Activity: Starting at the line that contains "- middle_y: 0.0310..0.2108" in the listing below, write out every line word for word until you have written the line that contains "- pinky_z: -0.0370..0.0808".

#####

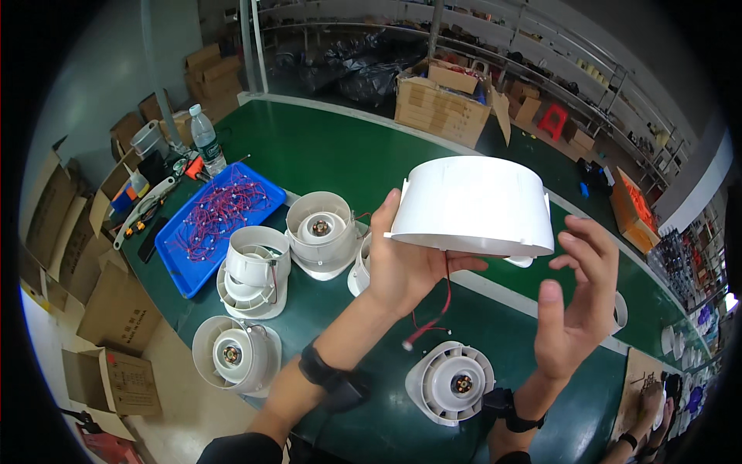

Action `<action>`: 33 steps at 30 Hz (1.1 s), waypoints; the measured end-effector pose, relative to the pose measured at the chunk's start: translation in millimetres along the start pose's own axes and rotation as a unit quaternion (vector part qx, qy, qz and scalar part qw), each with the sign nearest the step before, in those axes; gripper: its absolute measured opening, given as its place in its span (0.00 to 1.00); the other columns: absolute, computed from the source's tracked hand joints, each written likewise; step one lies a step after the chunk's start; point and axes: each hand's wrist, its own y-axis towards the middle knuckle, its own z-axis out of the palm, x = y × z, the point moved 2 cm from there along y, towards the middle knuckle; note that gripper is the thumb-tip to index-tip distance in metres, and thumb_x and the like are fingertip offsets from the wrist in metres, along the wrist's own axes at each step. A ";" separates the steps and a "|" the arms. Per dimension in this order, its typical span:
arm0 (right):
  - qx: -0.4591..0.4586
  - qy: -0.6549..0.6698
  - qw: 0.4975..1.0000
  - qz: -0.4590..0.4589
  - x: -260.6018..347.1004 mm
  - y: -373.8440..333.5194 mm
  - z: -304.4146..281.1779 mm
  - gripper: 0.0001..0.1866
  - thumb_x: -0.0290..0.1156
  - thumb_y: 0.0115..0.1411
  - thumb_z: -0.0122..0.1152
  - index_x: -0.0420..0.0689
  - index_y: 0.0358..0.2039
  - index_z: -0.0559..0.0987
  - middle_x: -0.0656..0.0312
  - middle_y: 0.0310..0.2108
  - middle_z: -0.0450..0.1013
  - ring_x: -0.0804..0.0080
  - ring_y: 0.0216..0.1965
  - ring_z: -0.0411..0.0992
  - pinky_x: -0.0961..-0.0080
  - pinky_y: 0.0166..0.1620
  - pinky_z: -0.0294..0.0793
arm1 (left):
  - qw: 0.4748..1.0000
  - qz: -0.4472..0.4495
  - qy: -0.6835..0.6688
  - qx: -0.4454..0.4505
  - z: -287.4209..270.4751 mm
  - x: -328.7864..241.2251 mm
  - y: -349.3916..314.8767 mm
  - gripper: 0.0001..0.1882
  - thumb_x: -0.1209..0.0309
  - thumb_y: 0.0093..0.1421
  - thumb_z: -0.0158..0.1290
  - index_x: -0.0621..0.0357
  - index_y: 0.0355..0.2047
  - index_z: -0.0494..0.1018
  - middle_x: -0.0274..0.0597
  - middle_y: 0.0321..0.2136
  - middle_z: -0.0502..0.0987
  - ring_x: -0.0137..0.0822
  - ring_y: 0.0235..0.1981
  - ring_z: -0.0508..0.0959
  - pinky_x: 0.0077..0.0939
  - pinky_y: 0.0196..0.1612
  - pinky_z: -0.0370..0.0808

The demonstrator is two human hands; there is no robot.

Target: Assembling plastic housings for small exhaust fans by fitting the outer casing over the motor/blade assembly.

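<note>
My left hand [403,267] grips a white round plastic housing [473,203] from its left side, thumb on the outer wall, fingers underneath. The housing is tilted and raised above the bench. From below it hangs a thin red cable [447,298] with a small white connector. To the right of the housing, my right hand [578,298] is apart from it, fingers spread and holding nothing. On the bench below sits a white fan base [452,379] with vanes and an exposed copper-coil motor centre. The inside of the held housing is hidden.
Several white fan housings [323,232] stand at the left, beside a blue tray [184,277] of red cables. A water bottle [205,139] is behind it. A cardboard box [440,112] stands beyond the green bench [325,143]. Another person's hands [651,406] are at lower right.
</note>
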 end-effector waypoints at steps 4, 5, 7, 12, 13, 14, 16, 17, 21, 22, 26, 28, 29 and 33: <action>0.017 0.000 1.000 -0.008 1.4 -0.2 3.2 0.19 0.28 0.49 0.62 0.40 0.44 0.81 0.46 0.49 0.70 0.59 0.43 0.71 0.72 0.40 0.73 | 1.000 0.007 0.002 0.026 -3.4 -0.6 0.5 0.45 0.33 0.61 0.27 0.52 0.66 0.55 0.55 0.59 0.66 0.59 0.52 0.75 0.55 0.42 0.79; 0.016 -0.001 1.000 -0.008 1.5 0.0 1.1 0.19 0.28 0.49 0.62 0.40 0.44 0.81 0.46 0.49 0.70 0.59 0.43 0.71 0.72 0.40 0.73 | 0.999 0.006 -0.006 0.039 -4.8 -1.3 0.5 0.45 0.33 0.60 0.27 0.52 0.67 0.55 0.55 0.59 0.66 0.59 0.52 0.75 0.55 0.42 0.79; 0.066 -0.033 0.997 -0.031 2.5 0.1 -3.4 0.18 0.34 0.61 0.53 0.39 0.48 0.77 0.44 0.53 0.67 0.58 0.49 0.68 0.71 0.42 0.72 | 0.999 0.004 0.010 0.049 -4.3 -2.8 -0.2 0.44 0.33 0.61 0.27 0.52 0.67 0.55 0.54 0.60 0.66 0.56 0.54 0.74 0.53 0.46 0.78; 0.011 0.002 1.000 -0.025 4.5 0.0 2.0 0.18 0.34 0.53 0.59 0.45 0.43 0.84 0.45 0.49 0.70 0.58 0.43 0.70 0.71 0.40 0.70 | 0.990 0.052 0.126 -0.022 0.9 1.8 -2.3 0.45 0.37 0.61 0.34 0.58 0.67 0.53 0.49 0.57 0.69 0.41 0.59 0.70 0.33 0.59 0.67; 0.022 -0.005 0.999 -0.038 6.4 0.2 2.4 0.18 0.37 0.54 0.58 0.46 0.43 0.84 0.45 0.49 0.70 0.58 0.44 0.70 0.71 0.40 0.69 | 0.990 0.051 0.127 -0.023 0.4 0.9 -3.2 0.45 0.37 0.61 0.34 0.58 0.67 0.53 0.49 0.57 0.69 0.41 0.59 0.70 0.33 0.59 0.67; 0.022 -0.004 0.999 -0.036 7.0 0.8 2.4 0.18 0.37 0.54 0.58 0.46 0.43 0.84 0.45 0.49 0.70 0.58 0.44 0.70 0.71 0.40 0.69 | 0.977 0.070 0.201 -0.014 1.3 -2.0 -3.9 0.46 0.37 0.60 0.36 0.59 0.67 0.52 0.48 0.54 0.70 0.40 0.57 0.71 0.31 0.58 0.67; 0.045 -0.056 0.996 -0.059 6.2 1.5 -0.2 0.18 0.40 0.56 0.56 0.48 0.43 0.85 0.46 0.49 0.70 0.57 0.46 0.69 0.70 0.41 0.67 | 0.954 0.094 0.285 0.001 -4.2 0.5 0.1 0.49 0.37 0.56 0.43 0.59 0.68 0.48 0.46 0.48 0.71 0.36 0.52 0.72 0.29 0.56 0.67; 0.047 -0.060 0.995 -0.057 6.0 1.9 -1.5 0.18 0.40 0.56 0.56 0.48 0.43 0.85 0.46 0.49 0.70 0.57 0.46 0.69 0.70 0.41 0.67 | 0.955 0.091 0.281 0.003 -6.5 2.3 2.0 0.49 0.37 0.56 0.43 0.59 0.68 0.48 0.46 0.48 0.71 0.36 0.52 0.72 0.29 0.56 0.67; 0.043 -0.066 0.996 -0.038 5.8 2.1 3.8 0.16 0.33 0.55 0.58 0.47 0.42 0.85 0.47 0.51 0.70 0.56 0.48 0.69 0.68 0.45 0.68 | 0.948 0.110 0.299 0.025 -7.9 -1.9 0.5 0.48 0.43 0.57 0.47 0.61 0.67 0.46 0.51 0.50 0.68 0.38 0.53 0.70 0.29 0.57 0.64; 0.026 -0.076 0.997 -0.021 4.1 1.3 6.7 0.15 0.30 0.54 0.58 0.46 0.42 0.84 0.47 0.51 0.69 0.56 0.48 0.69 0.68 0.47 0.68 | 0.949 0.109 0.292 0.042 -7.4 -4.0 -1.2 0.45 0.48 0.58 0.49 0.62 0.67 0.45 0.57 0.53 0.65 0.40 0.55 0.67 0.30 0.60 0.60; -0.045 0.009 0.992 0.114 -9.9 2.1 3.2 0.18 0.29 0.54 0.59 0.40 0.47 0.80 0.49 0.53 0.68 0.61 0.50 0.69 0.71 0.50 0.68 | 0.942 0.121 0.307 0.055 -2.0 -7.8 -3.7 0.47 0.48 0.57 0.50 0.62 0.67 0.43 0.57 0.52 0.66 0.41 0.54 0.69 0.31 0.58 0.63; -0.021 0.056 0.993 0.101 -11.4 2.3 3.1 0.18 0.28 0.55 0.59 0.39 0.47 0.80 0.49 0.53 0.68 0.61 0.50 0.69 0.71 0.49 0.68 | 0.942 0.121 0.306 0.073 -1.2 -12.8 -6.6 0.49 0.49 0.55 0.54 0.61 0.67 0.43 0.58 0.50 0.68 0.42 0.52 0.71 0.31 0.56 0.66; 0.001 0.102 0.991 0.085 -11.0 2.5 2.5 0.18 0.27 0.55 0.59 0.38 0.47 0.79 0.49 0.53 0.68 0.62 0.50 0.69 0.71 0.49 0.68 | 0.942 0.120 0.307 0.069 -1.4 -14.7 -7.9 0.49 0.49 0.55 0.54 0.61 0.67 0.43 0.58 0.50 0.68 0.42 0.52 0.71 0.31 0.56 0.66; 0.105 0.056 0.986 0.115 -17.7 0.3 -21.2 0.12 0.29 0.54 0.62 0.36 0.36 0.80 0.52 0.42 0.74 0.67 0.40 0.72 0.78 0.41 0.70 | 0.931 0.094 0.342 0.083 9.2 -23.5 -6.8 0.54 0.48 0.48 0.60 0.61 0.67 0.45 0.55 0.49 0.70 0.41 0.51 0.72 0.31 0.55 0.68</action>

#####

Written solution:
  - middle_y: 0.0310..0.2108
  - middle_z: -0.0450..0.1013
  - ring_x: -0.0804..0.0080
  - ring_y: 0.0216..0.1965
  - ring_z: -0.0411..0.0992
  - pinky_x: -0.0961..-0.0080
  - pinky_y: 0.0166..0.1620
  - pinky_z: -0.0294..0.0793
arm1 (left):
  - qw: 0.4748..1.0000
  - qz: -0.4472..0.4495
  - qy: -0.6835..0.6688
  - qx: -0.4454..0.4505
  - z: -287.4209..270.4751 mm
  - x: -328.7864..241.2251 mm
  - y: -349.3916..314.8767 mm
  - gripper: 0.0001..0.1882
  - thumb_x: -0.1209..0.0309
  - thumb_y: 0.0093..0.1421
  - thumb_z: -0.0158..0.1290
  - index_x: -0.0621..0.0357
  - index_y: 0.0355..0.2047
  - index_z: -0.0494..0.1018
  - middle_x: -0.0274..0.0597
  - middle_y: 0.0321..0.2136
  - middle_z: -0.0502..0.0987
  - ring_x: -0.0137..0.0822
  - ring_y: 0.0235..0.1981
  - ring_z: -0.0508..0.0959
  - pinky_x: 0.0077..0.0939
  - pinky_y: 0.0196..0.1612
  - pinky_z: -0.0370..0.0808

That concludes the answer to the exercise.